## ABOUT THIS TASK
Each line from the one containing "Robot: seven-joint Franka" through the end of the data is to be written out exactly, and nothing more.

----- SUPPLIED DATA

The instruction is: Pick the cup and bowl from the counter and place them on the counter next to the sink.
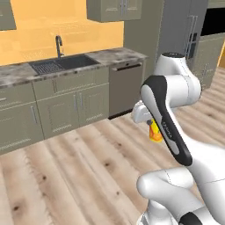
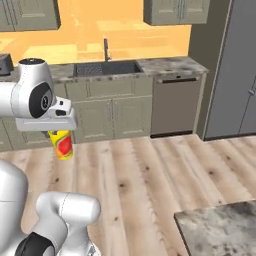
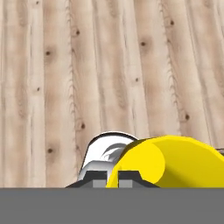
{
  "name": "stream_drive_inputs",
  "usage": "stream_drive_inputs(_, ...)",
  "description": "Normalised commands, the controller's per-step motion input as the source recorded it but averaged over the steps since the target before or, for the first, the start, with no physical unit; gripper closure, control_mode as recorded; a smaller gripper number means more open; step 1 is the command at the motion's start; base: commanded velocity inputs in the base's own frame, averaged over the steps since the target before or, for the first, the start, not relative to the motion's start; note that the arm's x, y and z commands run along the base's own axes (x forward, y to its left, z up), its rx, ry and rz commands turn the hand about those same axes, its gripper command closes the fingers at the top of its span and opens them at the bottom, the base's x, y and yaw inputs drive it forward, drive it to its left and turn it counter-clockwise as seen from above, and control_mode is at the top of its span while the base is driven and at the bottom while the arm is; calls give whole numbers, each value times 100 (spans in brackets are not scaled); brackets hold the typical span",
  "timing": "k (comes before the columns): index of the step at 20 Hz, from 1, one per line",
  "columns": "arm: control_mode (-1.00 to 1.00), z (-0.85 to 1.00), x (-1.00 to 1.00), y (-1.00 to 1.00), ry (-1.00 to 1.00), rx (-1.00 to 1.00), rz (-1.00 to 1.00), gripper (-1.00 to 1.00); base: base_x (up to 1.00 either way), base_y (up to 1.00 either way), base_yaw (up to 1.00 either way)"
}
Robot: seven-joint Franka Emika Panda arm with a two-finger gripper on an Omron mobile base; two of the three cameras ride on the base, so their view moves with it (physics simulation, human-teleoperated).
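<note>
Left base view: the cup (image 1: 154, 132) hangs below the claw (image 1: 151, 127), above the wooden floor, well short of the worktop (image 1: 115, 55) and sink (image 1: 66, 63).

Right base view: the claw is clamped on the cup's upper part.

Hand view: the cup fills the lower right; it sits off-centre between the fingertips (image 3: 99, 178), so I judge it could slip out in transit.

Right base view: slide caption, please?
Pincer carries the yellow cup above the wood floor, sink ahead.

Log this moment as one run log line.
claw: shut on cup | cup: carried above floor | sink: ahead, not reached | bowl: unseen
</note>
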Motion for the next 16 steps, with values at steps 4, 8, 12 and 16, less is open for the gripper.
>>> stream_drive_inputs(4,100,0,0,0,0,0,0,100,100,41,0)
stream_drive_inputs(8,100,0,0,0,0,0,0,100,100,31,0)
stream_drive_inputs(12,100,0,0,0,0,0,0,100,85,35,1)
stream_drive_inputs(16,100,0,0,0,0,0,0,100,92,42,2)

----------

## TASK RESULT
Robot: seven-joint Franka Emika Panda arm with a two-finger gripper on an Omron mobile base; two of the three cameras ride on the base, so their view moves with it (physics simulation, human-teleoperated).
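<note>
Left base view: the cup (image 1: 154, 132) hangs below the claw (image 1: 151, 127), above the wooden floor, well short of the worktop (image 1: 115, 55) and sink (image 1: 66, 63).

Right base view: the claw is clamped on the cup's upper part.

Hand view: the cup fills the lower right; it sits off-centre between the fingertips (image 3: 99, 178), so I judge it could slip out in transit.

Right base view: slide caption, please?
Pincer carries the yellow cup above the wood floor, sink ahead.

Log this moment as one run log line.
claw: shut on cup | cup: carried above floor | sink: ahead, not reached | bowl: unseen
</note>
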Motion for the next 16 steps, with values at steps 4, 8, 12 and 16, less is open for the gripper.
>>> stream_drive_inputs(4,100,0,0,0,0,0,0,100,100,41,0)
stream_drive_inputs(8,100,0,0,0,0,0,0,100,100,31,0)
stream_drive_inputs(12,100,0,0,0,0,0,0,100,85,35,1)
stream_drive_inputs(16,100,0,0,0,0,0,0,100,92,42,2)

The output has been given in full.